* **About this task**
In the data below, the answer is the run of lines from the line containing "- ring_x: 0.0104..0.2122" through the line containing "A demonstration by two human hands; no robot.", both included; print it exactly and nothing else.

-- Information shown follows --

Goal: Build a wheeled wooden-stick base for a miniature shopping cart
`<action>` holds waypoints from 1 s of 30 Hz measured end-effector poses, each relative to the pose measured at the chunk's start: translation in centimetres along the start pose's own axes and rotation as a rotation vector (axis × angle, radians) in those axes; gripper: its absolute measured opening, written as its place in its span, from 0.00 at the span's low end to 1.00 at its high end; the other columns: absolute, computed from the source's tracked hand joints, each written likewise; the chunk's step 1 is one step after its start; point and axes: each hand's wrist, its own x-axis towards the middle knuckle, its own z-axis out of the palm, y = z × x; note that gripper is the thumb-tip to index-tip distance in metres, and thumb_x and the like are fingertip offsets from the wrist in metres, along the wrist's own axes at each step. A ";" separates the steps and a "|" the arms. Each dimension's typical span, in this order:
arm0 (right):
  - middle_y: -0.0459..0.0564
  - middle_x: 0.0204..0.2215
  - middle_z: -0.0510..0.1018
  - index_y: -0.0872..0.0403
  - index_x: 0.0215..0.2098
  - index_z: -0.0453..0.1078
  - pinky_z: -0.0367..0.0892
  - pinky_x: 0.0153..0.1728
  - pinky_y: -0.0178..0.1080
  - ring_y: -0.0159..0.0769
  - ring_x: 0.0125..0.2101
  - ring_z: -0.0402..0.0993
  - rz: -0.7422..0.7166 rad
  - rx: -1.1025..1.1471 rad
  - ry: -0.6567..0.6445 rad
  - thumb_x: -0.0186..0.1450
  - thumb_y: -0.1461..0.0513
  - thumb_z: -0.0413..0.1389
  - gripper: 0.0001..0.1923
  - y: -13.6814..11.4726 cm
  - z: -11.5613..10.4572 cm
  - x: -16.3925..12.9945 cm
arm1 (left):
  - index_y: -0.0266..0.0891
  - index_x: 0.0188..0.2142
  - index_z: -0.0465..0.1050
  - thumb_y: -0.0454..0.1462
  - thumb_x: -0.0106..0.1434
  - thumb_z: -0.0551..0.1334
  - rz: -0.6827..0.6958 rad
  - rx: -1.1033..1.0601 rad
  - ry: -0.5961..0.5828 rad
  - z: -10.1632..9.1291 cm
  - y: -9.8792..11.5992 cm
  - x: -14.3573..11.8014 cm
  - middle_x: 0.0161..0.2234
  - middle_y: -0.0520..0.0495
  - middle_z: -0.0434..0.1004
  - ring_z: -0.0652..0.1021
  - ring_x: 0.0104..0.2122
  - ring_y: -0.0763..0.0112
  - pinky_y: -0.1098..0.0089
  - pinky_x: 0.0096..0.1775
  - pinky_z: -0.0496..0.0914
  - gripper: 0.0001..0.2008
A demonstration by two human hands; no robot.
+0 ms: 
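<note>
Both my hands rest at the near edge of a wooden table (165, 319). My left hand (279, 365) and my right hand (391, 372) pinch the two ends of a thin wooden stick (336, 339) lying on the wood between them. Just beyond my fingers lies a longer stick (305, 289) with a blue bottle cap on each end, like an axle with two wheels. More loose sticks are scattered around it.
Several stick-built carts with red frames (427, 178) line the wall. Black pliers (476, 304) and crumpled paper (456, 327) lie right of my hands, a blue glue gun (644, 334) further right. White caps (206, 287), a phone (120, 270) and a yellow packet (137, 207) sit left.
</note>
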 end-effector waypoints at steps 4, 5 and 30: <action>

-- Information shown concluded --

* **Answer to the problem**
  - ring_x: 0.0104..0.2122
  - ring_y: -0.0763..0.0112
  - pinky_y: -0.1098..0.0089
  - pinky_x: 0.0096..0.1775
  - pinky_z: -0.0496..0.0914
  - gripper: 0.0001..0.2008
A demonstration by two human hands; no robot.

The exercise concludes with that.